David Wolfe QC who specialises in judicial review cases says: "That 'get out of jail free' trump card would completely undermine the basic rule of law principle that public bodies, including the government itself, have to comply with the law like anyone else."
In October Peers voted to restore judicial discretion to several elements of the reforms.
Emotions were running high in a debate in which Lord Woolf warned that the alternative amounted to an 'elective dictatorship'.
The Justice Secretary has in the past said that his plans are needed, in part to stop "left-wing" campaigners who have used judicial review to frustrate government initiatives.
However, it is not just those on the left who oppose the reforms.
Peers who voted against the government included the former Conservative cabinet minister John Selwyn-Gummer, Lord Deben.
He said: "It is unacceptable if we have a system whereby if the government has acted illegally it can't be brought to account in the courts.
"The British defence of freedom is judicial review."
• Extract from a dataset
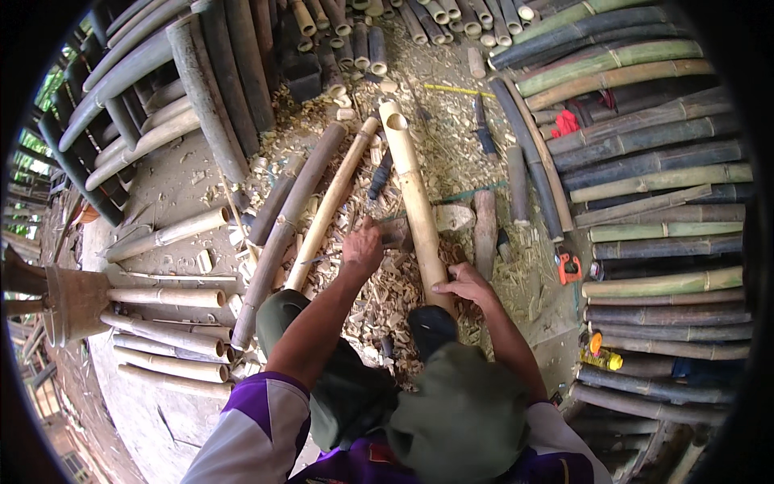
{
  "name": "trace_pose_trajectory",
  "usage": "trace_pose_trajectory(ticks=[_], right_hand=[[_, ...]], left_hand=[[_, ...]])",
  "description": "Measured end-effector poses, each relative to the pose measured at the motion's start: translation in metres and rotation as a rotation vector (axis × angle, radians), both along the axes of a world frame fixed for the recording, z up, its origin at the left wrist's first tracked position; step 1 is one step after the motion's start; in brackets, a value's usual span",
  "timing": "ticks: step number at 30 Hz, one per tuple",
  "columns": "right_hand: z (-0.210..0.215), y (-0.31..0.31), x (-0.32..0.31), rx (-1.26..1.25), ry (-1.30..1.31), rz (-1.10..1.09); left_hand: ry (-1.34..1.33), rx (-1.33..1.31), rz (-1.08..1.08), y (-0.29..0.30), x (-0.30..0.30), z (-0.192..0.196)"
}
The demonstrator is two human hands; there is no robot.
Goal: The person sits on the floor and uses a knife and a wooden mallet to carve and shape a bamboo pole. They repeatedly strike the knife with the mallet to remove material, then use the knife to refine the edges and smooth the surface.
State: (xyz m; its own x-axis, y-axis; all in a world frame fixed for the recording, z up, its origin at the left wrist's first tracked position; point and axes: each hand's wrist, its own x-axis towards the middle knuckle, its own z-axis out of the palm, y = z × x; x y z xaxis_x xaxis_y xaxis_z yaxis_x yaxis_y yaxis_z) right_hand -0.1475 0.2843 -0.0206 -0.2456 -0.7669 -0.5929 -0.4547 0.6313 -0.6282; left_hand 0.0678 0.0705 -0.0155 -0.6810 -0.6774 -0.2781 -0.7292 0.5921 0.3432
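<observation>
A pale, peeled bamboo pole (411, 181) stretches away from between my knees, with a scooped opening near its far end. It crosses over a short piece of wood (453, 218). My right hand (466, 284) grips the near part of the pole from its right side, thumb on top. To the pole's left, my left hand (363, 246) is closed and apart from it. Something thin and dark sticks out leftward from that fist; its kind is not clear. A thinner peeled pole (337, 198) lies left of this hand, beside a brown bamboo pole (292, 214).
Wood chips (375, 302) cover the ground around my feet. Dark sheathed-looking tools (484, 129) lie ahead. Stacked bamboo poles (661, 194) line the right, near an orange-handled tool (569, 269) and a yellow bottle (612, 360). More bamboo (165, 297) and a bucket (74, 302) are left.
</observation>
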Motion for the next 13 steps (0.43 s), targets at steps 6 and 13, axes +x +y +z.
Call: trace_pose_trajectory(ticks=[6,13], right_hand=[[-0.006,-0.009,-0.011,0.093,0.01,0.11],[-0.007,-0.008,-0.015,0.089,0.103,0.202]], left_hand=[[-0.052,0.016,0.003,-0.004,-0.004,-0.005],[-0.069,0.144,0.026,-0.006,-0.004,0.001]])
Other peers voting against the reforms were a pretty broad church comprising, in addition to Labour, the former Tory chancellor Lord Howe, and 17 Liberal Democrat peers, including the former party leader, Lord Steel, and Baroness Williams.
And the queue of those opposed doesn't stop there.
Eleven police and crime commissioners, including former solicitor general Vera Baird, have written to The Times describing the plans a "potentially deep injustice".
They believe the bill would "increase the risk of unlawful administrative action going completely unchallenged.".
The three main legal professions in England and Wales, and groups like the human rights organization 'Justice' have condemned other parts of the reforms they say make it more difficult for charities and non-governmental organisations to intervene in judicial review cases and offer their assistance to the court on matters of public interest.
A game of constitutional 'ping pong' could take place on Monday, with the commons voting for the proposals and the Lords continuing to defy them, until someone blinks.
If, as seems likely, the government eventually prevails, there will be more than a few influential politicians, lawyers and judges asking who shot JR, and why?